### To do
Give back exactly the lines of the material below that start at the line containing "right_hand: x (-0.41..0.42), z" and end at the line containing "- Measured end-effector", and no others.
+++
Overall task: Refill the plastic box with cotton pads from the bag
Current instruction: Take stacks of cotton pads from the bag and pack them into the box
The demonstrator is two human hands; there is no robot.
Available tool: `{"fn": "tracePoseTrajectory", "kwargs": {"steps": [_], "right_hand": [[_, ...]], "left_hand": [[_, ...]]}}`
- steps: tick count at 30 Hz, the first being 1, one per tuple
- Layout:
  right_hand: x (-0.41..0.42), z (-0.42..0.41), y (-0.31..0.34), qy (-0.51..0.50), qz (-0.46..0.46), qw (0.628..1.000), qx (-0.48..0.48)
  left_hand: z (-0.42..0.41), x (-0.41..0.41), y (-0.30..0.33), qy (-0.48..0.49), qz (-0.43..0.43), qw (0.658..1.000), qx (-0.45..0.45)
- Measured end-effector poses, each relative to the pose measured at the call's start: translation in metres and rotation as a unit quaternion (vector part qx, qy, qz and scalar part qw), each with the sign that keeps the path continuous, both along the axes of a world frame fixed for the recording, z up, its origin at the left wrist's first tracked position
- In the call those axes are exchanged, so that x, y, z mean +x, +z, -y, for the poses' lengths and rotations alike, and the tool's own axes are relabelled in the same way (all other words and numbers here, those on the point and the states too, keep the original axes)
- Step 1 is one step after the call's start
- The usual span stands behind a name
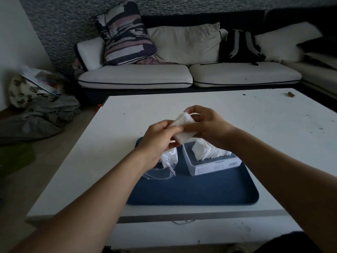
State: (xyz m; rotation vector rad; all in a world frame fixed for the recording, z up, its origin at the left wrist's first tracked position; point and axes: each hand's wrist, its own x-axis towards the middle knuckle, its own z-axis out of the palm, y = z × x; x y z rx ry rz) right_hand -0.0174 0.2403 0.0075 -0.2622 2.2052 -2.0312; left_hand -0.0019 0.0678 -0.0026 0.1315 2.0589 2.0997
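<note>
Glossy clear plastic bag, soft white cotton pads, matt tray

On the desk in front of us sits a tray, and in the tray the bag lies to the left with the plastic box just beside it on the right. Cotton pads stand inside the box. Above both, between our left hand and right hand, we hold a stack of pads. Behind the desk stands a sofa with a backpack on it.
</note>
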Motion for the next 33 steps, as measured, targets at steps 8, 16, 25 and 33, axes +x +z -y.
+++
### Solution for this task
  right_hand: x (-0.41..0.42), z (-0.42..0.41), y (-0.31..0.34), qy (-0.51..0.50), qz (-0.46..0.46), qw (0.628..1.000), qx (-0.48..0.48)
  left_hand: z (-0.42..0.41), x (-0.41..0.41), y (-0.30..0.33), qy (-0.48..0.49), qz (-0.43..0.43), qw (0.658..1.000), qx (-0.45..0.45)
- Measured end-effector poses, each relative to the pose measured at the call's start: translation in metres and rotation as a unit quaternion (vector part qx, qy, qz and scalar part qw), each with the sign that keeps the path continuous, both along the axes of a world frame fixed for the recording, z up, its origin at the left wrist's first tracked position

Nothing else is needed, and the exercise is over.